- [EXERCISE]: Please write out exactly the lines of the data below from the line holding "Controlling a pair" through the line holding "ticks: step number", and leave out the rest.
━━━━━━━━━━━━━━━━
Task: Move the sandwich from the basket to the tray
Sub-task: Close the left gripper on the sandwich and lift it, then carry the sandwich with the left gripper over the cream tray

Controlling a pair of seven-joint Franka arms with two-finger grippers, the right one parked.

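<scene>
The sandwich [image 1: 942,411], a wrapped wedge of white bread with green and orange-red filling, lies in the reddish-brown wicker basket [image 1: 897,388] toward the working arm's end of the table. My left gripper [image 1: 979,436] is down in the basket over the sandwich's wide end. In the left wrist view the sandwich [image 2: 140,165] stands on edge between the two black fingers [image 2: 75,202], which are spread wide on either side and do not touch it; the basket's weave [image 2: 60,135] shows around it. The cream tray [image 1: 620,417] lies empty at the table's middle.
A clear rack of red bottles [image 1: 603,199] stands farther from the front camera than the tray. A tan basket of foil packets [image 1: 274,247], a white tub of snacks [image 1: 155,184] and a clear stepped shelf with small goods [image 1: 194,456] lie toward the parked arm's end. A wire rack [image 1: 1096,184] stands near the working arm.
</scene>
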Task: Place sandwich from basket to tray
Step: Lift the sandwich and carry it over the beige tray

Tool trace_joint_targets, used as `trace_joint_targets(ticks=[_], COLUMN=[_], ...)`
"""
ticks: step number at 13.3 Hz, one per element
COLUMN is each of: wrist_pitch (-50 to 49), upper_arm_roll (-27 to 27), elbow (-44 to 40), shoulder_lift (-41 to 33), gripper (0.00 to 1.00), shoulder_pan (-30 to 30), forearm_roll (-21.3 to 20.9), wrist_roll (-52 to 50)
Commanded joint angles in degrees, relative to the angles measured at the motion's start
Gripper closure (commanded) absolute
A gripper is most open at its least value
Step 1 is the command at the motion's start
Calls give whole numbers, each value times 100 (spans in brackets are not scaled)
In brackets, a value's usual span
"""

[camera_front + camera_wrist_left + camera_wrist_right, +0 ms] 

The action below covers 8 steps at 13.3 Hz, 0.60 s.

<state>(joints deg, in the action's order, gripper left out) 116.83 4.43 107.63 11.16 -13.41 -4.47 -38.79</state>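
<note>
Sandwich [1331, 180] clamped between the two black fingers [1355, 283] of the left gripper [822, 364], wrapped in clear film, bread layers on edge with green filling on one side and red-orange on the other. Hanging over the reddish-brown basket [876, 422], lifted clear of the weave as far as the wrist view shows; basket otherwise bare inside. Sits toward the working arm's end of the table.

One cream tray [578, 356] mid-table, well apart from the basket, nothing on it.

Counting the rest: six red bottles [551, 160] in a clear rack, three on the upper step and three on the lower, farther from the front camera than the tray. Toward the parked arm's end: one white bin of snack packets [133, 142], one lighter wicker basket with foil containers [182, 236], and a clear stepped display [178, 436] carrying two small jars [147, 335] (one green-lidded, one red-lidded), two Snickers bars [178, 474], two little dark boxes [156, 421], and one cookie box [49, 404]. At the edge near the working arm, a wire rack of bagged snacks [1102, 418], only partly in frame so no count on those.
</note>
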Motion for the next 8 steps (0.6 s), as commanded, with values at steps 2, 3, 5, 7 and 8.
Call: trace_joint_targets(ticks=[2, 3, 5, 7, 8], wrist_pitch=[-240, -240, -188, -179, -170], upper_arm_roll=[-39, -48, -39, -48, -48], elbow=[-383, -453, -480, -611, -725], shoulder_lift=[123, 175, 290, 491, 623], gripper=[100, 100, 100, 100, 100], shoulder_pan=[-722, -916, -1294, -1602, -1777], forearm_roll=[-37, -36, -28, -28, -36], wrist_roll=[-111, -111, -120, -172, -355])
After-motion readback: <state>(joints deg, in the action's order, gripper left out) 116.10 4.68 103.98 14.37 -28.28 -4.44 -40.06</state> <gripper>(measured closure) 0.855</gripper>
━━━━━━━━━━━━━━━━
- [SOLUTION TO THIS TASK]:
Controlling a pair of seven-joint Franka arms with two-finger grippers, the right one parked.

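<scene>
The sandwich [image 1: 942,411], a wrapped wedge of white bread with green and orange-red filling, lies in the reddish-brown wicker basket [image 1: 897,388] toward the working arm's end of the table. My left gripper [image 1: 979,436] is down in the basket over the sandwich's wide end. In the left wrist view the sandwich [image 2: 140,165] stands on edge between the two black fingers [image 2: 75,202], which are spread wide on either side and do not touch it; the basket's weave [image 2: 60,135] shows around it. The cream tray [image 1: 620,417] lies empty at the table's middle.
A clear rack of red bottles [image 1: 603,199] stands farther from the front camera than the tray. A tan basket of foil packets [image 1: 274,247], a white tub of snacks [image 1: 155,184] and a clear stepped shelf with small goods [image 1: 194,456] lie toward the parked arm's end. A wire rack [image 1: 1096,184] stands near the working arm.
</scene>
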Task: Place sandwich from basket to tray
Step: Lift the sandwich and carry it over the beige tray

Tool trace_joint_targets, used as `trace_joint_targets(ticks=[_], COLUMN=[_], ...)`
"""
ticks: step number at 13.3 Hz, one per element

This completes the output.